The Most Reliable HPC-Class Storage
The Most Reliable HPC-Class Storage
- Director Software and Deeply Automated Failure Recovery
  
  Director Software and Deeply Automated Failure Recovery
  
  In addition to being responsible for the POSIX semantics and cache coherency of the files in a Volume, director nodes also need to manage the status and health of each of the storage and director nodes that are part of the realm. Panasas has analyzed the failure modes of each of the commodity platforms that PanFS has been ported to, and we have included recovery logic for each of those cases into the director node software stack.

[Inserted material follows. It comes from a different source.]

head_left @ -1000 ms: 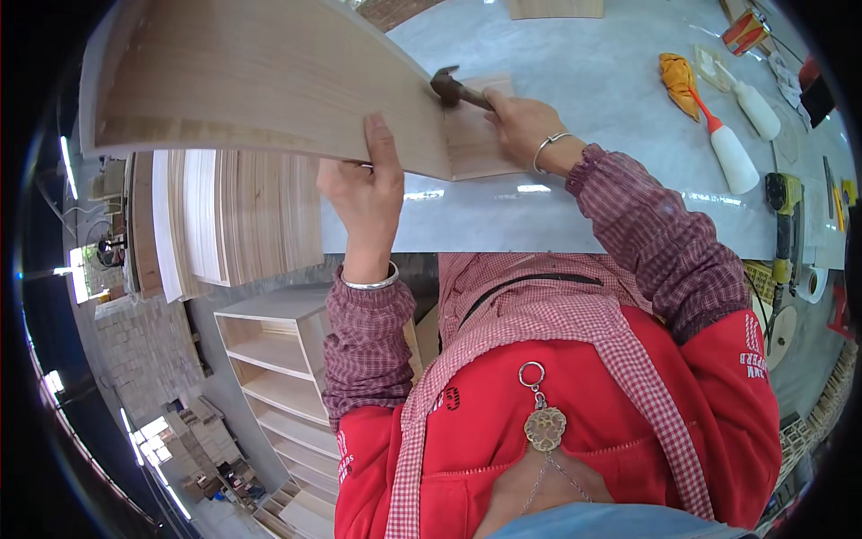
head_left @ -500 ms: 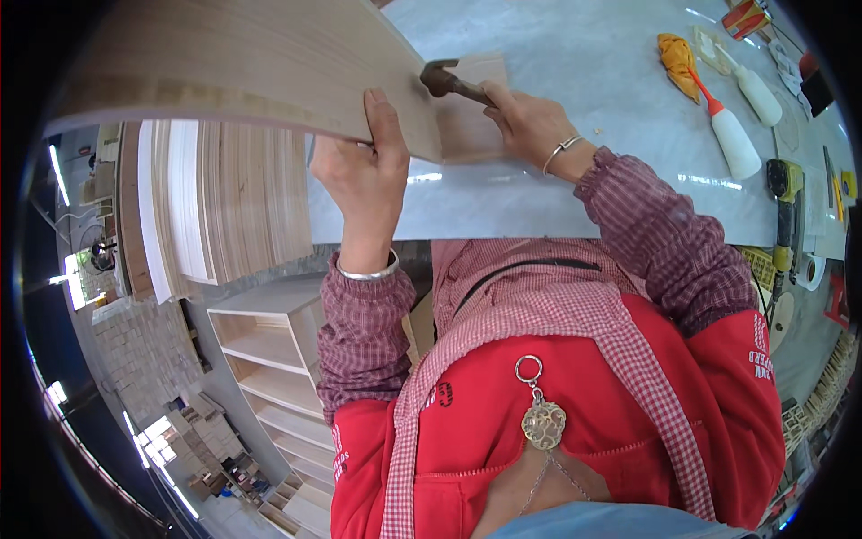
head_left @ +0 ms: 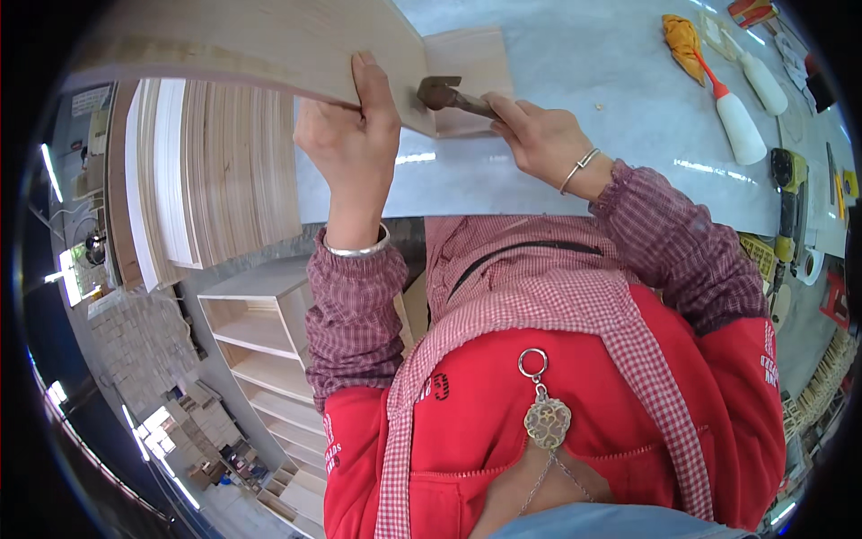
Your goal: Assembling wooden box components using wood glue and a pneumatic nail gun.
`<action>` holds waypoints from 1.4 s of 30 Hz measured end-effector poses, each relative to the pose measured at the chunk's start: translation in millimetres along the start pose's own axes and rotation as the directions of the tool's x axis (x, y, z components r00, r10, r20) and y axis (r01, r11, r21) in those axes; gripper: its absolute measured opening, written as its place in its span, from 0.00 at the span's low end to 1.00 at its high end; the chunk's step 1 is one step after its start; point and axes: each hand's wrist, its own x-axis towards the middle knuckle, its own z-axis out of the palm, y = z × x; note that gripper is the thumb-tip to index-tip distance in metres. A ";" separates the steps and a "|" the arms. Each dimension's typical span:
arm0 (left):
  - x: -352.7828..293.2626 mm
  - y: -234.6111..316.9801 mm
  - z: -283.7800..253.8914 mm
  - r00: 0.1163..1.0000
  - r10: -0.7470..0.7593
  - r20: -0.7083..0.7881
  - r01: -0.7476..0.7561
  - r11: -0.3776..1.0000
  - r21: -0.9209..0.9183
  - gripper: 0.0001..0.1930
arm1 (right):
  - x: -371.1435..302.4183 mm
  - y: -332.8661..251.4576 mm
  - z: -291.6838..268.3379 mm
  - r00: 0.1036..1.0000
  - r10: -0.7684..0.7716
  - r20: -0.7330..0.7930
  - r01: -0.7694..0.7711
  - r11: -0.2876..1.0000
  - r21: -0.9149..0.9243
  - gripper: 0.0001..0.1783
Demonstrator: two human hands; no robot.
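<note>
My left hand is closed on the near edge of a long pale wooden board, thumb on its face and fingers below. At its right end the board meets a shorter wooden piece that lies on the table. In my right hand is the handle of a hammer. The brown metal head is against or just in front of the board's face, close to that joint; I cannot tell whether it touches.
The grey table carries a white glue bottle with a red nozzle, another white bottle, an orange bag and a yellow-black power drill. Stacked boards stand at left, above a wooden shelf unit.
The hammer head has moved down along the board toward its near edge. My right hand has shifted slightly right and down. The left hand keeps its hold, and the whole view has tilted a little.
</note>
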 end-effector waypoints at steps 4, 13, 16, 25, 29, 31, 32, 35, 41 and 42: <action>0.4 1.6 -0.7 1.000 -0.003 -0.017 0.003 1.000 -0.008 0.11 | -14.1 -0.5 6.7 0.997 0.015 0.070 -0.012 0.999 -0.036 0.14; 2.3 5.1 -6.9 0.998 -0.040 0.056 0.036 0.996 0.077 0.10 | -23.8 -15.2 -6.5 0.999 0.040 0.035 -0.042 0.998 0.036 0.14; 2.8 12.6 -5.8 0.996 -0.077 0.037 0.076 0.997 0.019 0.10 | -25.1 -9.8 -9.4 0.989 0.078 0.129 -0.086 0.995 0.059 0.16; 11.2 -0.8 -22.6 0.897 -0.440 0.032 0.429 0.853 -0.297 0.09 | -71.9 29.3 -81.1 0.901 0.348 -0.258 -0.213 0.875 0.435 0.18; 6.2 -20.9 -4.3 0.730 -0.640 0.237 0.644 0.530 -0.551 0.17 | -103.6 65.9 -107.7 0.759 0.569 -0.318 -0.311 0.744 0.591 0.16; -0.3 -22.4 17.5 0.700 -0.648 0.302 0.680 0.474 -0.559 0.20 | -117.6 77.5 -116.7 0.737 0.601 -0.309 -0.316 0.711 0.628 0.15; -5.4 -19.7 26.7 0.638 -0.657 0.403 0.732 0.355 -0.581 0.21 | -124.4 77.8 -119.3 0.685 0.684 -0.252 -0.378 0.629 0.680 0.14; -22.7 -14.5 54.5 0.479 -0.671 0.566 0.820 0.110 -0.562 0.22 | -143.3 86.2 -122.9 0.634 0.758 -0.153 -0.468 0.534 0.704 0.13; -53.2 -11.6 77.1 0.407 -0.559 0.723 0.856 -0.043 -0.515 0.22 | -128.0 78.1 -155.2 0.655 0.753 -0.064 -0.480 0.481 0.734 0.15; -55.2 -10.7 78.8 0.375 -0.543 0.751 0.873 -0.067 -0.484 0.21 | -122.6 78.7 -161.2 0.676 0.734 -0.066 -0.469 0.498 0.730 0.16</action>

That additional engineering work is a significant contributor to the overall reliability of a PanFS realm and is one of the keys to its low-touch administration. PanFS automatically reacts to failures and recovers from them, taking care of itself.
  
  Panasas has customers who have had zero unplanned downtime over the multi-year life of their PanFS realms.
- Each File Is Individually Erasure Coded for Maximum Reliability
  
  Each File Is Individually Erasure Coded for Maximum Reliability
  
  Storage nodes in PanFS are actually highly sophisticated Object Storage Devices (OSDs), and we gain the same scale-out and shared-nothing architectural benefits from our OSDs as any Object Store would. The definition of an Object used in our OSDs comes from the Small Computer System Interface (SCSI) standard definition of Objects rather than the Amazon S3 Object definition.
  
  Figure 5: Per-File Erasure Coding Layouts
  
  PanFS uses SCSI Objects to store POSIX files, but it does so differently than how S3 Objects are typically used to store files. Instead of storing each file in an Object like S3 does, PanFS stripes a large POSIX file across a set of Component Objects and adds additional Component Objects into that stripe that store the P and Q data protection values of an N+2 erasure coding scheme. Using multiple Objects per POSIX file enables the striping that is one of the sources of a parallel file system’s performance.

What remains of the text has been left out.